→ PROBLEM
Instruction for the entries that follow: retype exactly the lines from the line with "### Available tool" to the line with "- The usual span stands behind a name", both included, and omit all others.

→ Collected data entries
=== Section Start ===

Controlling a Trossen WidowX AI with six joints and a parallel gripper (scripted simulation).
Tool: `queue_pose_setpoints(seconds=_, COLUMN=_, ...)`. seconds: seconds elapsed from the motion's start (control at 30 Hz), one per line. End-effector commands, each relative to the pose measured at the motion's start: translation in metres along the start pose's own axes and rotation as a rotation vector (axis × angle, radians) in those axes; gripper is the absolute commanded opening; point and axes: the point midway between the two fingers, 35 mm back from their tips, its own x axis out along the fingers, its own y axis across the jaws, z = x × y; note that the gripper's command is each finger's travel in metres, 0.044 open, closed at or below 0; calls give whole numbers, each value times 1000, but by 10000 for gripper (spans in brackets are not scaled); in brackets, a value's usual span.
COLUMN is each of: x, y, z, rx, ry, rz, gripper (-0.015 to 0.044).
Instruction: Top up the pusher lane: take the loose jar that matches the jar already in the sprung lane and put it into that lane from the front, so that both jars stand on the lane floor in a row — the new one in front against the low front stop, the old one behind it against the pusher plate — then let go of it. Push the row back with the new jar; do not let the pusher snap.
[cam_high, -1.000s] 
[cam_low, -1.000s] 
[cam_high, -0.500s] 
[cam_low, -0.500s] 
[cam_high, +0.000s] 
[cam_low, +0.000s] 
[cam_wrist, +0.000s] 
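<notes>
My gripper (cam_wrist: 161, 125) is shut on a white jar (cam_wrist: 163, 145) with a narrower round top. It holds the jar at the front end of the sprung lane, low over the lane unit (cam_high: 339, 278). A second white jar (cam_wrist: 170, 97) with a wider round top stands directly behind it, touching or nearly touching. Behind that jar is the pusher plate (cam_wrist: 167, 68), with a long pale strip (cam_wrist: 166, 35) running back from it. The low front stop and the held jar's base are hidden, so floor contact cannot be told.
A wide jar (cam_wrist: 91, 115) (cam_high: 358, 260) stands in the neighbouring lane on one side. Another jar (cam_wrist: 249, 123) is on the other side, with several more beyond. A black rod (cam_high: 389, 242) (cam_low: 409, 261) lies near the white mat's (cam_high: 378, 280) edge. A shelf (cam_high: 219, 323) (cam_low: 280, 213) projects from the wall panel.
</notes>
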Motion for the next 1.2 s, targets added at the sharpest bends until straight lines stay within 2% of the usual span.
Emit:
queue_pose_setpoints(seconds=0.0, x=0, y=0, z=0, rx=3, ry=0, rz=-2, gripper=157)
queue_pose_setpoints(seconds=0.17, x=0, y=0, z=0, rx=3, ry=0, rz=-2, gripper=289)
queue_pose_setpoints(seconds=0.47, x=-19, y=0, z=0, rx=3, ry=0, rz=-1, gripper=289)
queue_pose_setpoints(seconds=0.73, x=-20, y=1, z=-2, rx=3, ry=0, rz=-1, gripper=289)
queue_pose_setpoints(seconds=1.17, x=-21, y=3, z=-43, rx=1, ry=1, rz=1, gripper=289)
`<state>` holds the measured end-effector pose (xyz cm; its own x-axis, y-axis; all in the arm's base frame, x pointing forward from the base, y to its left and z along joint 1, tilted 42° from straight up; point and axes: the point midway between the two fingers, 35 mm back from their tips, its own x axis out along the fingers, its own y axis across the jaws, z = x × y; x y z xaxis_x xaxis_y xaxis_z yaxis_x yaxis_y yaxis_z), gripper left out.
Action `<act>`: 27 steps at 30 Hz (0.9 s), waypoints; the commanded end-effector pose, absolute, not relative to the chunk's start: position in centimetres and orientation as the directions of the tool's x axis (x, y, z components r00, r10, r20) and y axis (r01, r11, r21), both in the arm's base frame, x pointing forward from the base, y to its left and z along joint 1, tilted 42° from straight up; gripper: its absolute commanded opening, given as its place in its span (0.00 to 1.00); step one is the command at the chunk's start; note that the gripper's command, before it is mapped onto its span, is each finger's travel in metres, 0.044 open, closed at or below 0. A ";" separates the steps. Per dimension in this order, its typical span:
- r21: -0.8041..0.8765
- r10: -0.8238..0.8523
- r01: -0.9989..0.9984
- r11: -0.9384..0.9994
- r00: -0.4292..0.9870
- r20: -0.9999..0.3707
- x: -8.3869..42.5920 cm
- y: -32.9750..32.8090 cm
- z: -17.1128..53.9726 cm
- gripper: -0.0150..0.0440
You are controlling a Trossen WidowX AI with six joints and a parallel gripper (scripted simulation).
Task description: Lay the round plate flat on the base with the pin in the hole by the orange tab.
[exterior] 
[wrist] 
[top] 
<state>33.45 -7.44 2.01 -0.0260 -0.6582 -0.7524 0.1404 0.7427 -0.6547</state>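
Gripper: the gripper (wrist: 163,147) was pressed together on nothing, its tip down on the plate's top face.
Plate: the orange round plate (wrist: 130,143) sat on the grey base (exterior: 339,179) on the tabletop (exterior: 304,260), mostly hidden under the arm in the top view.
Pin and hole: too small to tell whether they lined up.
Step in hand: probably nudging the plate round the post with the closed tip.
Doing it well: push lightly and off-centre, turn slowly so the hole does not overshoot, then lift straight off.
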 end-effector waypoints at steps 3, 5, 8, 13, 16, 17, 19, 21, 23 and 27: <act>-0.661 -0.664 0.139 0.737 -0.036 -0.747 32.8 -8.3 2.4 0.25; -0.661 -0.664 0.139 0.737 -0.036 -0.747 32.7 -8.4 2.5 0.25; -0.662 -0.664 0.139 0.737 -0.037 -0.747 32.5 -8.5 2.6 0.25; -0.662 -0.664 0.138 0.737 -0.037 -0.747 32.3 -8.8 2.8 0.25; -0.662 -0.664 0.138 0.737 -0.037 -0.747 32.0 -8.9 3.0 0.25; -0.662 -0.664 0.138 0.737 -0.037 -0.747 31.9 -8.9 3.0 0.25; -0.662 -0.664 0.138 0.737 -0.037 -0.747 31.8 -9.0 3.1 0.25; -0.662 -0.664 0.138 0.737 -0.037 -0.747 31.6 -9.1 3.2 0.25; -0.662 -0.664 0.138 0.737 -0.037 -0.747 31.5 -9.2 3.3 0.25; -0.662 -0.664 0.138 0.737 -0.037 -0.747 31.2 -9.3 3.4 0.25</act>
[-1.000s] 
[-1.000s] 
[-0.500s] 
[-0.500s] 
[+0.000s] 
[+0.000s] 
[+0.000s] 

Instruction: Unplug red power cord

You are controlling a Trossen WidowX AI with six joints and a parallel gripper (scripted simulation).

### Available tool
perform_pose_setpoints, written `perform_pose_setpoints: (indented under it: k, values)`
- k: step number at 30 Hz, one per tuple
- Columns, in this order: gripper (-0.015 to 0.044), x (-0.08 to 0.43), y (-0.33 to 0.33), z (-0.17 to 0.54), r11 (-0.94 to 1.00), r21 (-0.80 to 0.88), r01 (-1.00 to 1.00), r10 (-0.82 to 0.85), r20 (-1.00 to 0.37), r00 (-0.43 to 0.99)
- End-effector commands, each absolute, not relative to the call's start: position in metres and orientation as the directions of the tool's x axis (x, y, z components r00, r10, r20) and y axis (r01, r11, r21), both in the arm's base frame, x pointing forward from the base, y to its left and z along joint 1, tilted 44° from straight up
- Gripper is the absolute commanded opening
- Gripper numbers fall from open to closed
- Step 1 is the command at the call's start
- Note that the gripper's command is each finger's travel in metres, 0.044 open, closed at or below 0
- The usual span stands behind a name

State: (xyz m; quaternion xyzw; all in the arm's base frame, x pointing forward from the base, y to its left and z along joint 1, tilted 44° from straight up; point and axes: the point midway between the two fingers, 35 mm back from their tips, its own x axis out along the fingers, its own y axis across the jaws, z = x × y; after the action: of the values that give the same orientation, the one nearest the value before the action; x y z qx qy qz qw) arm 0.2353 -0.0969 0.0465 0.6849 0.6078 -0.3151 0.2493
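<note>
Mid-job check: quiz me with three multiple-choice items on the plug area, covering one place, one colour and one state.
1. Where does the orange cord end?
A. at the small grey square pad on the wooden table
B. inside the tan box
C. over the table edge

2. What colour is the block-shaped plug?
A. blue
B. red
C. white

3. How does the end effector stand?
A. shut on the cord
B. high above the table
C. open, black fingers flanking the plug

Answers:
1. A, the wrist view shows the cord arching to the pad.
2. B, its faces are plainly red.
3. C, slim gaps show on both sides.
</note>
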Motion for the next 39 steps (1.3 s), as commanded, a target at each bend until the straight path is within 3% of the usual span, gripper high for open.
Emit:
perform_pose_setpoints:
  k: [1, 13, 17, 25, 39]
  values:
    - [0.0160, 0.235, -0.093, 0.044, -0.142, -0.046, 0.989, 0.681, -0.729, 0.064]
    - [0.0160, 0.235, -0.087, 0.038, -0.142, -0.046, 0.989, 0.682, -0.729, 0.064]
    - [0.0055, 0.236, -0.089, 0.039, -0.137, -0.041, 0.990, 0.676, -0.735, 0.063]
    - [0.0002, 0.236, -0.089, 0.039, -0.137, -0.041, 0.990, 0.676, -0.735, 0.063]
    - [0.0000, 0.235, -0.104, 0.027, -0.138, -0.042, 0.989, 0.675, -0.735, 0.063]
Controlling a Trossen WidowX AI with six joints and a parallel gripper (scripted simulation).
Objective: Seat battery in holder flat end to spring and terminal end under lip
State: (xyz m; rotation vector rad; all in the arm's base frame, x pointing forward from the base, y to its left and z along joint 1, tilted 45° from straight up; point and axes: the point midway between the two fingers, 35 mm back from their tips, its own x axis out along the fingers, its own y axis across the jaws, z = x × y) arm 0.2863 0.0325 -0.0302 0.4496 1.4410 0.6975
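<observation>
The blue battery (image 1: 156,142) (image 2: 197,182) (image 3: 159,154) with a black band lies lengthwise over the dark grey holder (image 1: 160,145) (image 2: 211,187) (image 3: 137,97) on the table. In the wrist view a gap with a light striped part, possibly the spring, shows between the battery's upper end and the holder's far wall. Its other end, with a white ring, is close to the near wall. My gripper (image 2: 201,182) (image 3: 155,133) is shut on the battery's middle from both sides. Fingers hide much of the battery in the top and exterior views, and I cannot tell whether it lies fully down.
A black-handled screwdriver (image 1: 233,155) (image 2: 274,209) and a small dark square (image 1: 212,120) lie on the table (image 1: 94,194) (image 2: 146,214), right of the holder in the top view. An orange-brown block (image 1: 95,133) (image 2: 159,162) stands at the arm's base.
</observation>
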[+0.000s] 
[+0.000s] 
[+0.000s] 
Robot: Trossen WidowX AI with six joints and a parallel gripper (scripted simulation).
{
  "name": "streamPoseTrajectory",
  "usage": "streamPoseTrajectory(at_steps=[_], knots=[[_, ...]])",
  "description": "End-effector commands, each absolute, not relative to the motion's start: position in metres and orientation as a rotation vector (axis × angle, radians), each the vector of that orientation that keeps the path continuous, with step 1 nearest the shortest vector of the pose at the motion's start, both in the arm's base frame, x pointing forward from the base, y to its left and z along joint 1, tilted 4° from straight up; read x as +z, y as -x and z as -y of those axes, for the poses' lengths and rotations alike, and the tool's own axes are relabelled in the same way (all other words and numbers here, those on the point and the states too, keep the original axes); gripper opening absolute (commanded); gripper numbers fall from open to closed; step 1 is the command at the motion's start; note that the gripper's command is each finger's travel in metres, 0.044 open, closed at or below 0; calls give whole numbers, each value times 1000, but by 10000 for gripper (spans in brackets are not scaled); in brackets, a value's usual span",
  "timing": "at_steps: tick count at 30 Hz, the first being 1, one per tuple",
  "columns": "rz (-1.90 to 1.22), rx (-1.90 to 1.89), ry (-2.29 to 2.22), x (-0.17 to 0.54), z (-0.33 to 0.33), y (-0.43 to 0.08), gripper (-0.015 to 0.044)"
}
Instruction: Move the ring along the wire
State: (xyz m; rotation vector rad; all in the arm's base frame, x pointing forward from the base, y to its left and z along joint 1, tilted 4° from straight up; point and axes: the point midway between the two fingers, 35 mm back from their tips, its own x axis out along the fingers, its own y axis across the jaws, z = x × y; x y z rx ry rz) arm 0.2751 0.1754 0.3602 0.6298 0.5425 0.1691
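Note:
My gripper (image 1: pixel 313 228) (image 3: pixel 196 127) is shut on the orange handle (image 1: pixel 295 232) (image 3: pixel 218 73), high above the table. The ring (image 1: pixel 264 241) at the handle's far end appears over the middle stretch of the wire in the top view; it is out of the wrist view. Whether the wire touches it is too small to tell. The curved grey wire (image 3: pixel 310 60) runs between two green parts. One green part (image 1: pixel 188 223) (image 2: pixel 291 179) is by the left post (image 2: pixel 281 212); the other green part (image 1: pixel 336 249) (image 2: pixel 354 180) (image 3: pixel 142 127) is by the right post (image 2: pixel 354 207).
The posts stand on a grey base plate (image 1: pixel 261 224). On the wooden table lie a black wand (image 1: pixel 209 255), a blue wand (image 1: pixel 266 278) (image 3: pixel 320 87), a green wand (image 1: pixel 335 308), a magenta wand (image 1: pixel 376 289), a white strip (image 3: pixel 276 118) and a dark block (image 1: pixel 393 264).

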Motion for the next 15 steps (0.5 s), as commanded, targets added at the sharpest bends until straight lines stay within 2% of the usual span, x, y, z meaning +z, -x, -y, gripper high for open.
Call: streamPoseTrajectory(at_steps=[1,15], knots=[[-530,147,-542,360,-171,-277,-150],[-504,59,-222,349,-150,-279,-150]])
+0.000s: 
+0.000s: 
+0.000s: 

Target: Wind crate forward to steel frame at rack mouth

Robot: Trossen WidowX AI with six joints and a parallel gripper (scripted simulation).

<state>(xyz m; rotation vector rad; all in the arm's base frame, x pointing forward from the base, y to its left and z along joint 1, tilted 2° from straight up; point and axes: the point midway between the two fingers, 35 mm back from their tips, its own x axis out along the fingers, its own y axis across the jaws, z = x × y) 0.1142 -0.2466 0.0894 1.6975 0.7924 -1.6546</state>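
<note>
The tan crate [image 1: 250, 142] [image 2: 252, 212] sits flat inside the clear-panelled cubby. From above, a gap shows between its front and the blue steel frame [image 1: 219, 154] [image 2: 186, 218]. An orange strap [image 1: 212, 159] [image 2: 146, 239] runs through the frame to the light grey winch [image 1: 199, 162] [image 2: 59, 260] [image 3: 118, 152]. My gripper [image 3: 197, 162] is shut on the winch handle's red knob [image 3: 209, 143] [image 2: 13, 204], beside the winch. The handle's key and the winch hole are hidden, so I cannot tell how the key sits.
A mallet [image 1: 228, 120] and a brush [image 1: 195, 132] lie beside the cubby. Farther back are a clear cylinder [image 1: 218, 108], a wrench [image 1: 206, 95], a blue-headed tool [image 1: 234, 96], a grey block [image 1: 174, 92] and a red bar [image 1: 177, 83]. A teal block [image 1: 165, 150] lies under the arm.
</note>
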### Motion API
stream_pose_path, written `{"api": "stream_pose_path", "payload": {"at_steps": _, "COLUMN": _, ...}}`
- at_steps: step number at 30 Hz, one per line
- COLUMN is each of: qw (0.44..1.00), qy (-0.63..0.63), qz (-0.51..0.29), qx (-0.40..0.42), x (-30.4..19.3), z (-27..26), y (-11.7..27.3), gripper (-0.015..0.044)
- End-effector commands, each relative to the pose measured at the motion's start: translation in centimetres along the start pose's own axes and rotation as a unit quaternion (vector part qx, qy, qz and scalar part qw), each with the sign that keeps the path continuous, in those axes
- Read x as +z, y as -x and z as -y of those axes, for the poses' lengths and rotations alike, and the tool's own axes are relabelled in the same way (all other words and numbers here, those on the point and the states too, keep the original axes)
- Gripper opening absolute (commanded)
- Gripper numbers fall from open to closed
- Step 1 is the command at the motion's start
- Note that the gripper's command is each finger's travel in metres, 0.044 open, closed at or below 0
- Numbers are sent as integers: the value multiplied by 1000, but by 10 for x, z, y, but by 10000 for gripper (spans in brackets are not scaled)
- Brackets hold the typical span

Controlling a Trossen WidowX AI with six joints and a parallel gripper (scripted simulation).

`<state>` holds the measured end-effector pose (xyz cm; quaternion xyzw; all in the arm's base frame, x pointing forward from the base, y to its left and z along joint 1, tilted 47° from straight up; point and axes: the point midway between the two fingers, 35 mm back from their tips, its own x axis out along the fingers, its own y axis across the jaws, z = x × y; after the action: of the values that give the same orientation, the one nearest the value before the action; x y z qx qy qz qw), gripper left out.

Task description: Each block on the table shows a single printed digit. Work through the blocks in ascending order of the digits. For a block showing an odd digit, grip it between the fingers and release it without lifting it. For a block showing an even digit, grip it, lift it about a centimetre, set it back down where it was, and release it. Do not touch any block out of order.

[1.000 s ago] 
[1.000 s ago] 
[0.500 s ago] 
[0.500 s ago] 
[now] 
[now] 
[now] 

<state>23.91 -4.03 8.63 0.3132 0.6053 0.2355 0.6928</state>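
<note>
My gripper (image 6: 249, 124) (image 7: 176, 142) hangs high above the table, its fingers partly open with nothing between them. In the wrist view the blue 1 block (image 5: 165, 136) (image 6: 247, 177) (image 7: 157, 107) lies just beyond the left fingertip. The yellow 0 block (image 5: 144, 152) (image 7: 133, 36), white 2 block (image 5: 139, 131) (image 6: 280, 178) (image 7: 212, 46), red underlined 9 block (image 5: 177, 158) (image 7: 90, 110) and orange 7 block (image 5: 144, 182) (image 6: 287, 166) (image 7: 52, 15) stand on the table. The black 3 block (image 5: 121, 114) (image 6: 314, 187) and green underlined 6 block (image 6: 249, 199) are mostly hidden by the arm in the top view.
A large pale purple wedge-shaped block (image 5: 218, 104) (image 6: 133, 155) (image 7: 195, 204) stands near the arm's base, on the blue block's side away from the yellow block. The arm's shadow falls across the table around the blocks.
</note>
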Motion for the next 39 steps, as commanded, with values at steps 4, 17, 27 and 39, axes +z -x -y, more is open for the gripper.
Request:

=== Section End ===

→ RESULT OF THE TASK
### Available tool
perform_pose_setpoints, written `perform_pose_setpoints: (indented under it: k, values)`
- k: step number at 30 Hz, one per tuple
- Columns, in this order: gripper (-0.015 to 0.044), x (-0.08 to 0.43), y (-0.33 to 0.33), z (-0.17 to 0.54), r11 (-0.94 to 1.00), r21 (-0.80 to 0.88), r01 (-1.00 to 1.00), r10 (-0.82 to 0.85), r20 (-1.00 to 0.37), r00 (-0.43 to 0.99)
- End-effector commands, each absolute, not relative to the call's start: position in metres and orientation as the directions of the tool's x axis (x, y, z components r00, r10, r20) and y axis (r01, r11, r21), both in the arm's base frame, x pointing forward from the base, y to its left and z along joint 1, tilted 44° from straight up
- Gripper is the absolute commanded opening
- Gripper numbers fall from open to closed
- Step 1 is the command at the call's start
- Note that the gripper's command is each finger's travel in metres, 0.044 open, closed at or below 0
- The usual span stands behind a name

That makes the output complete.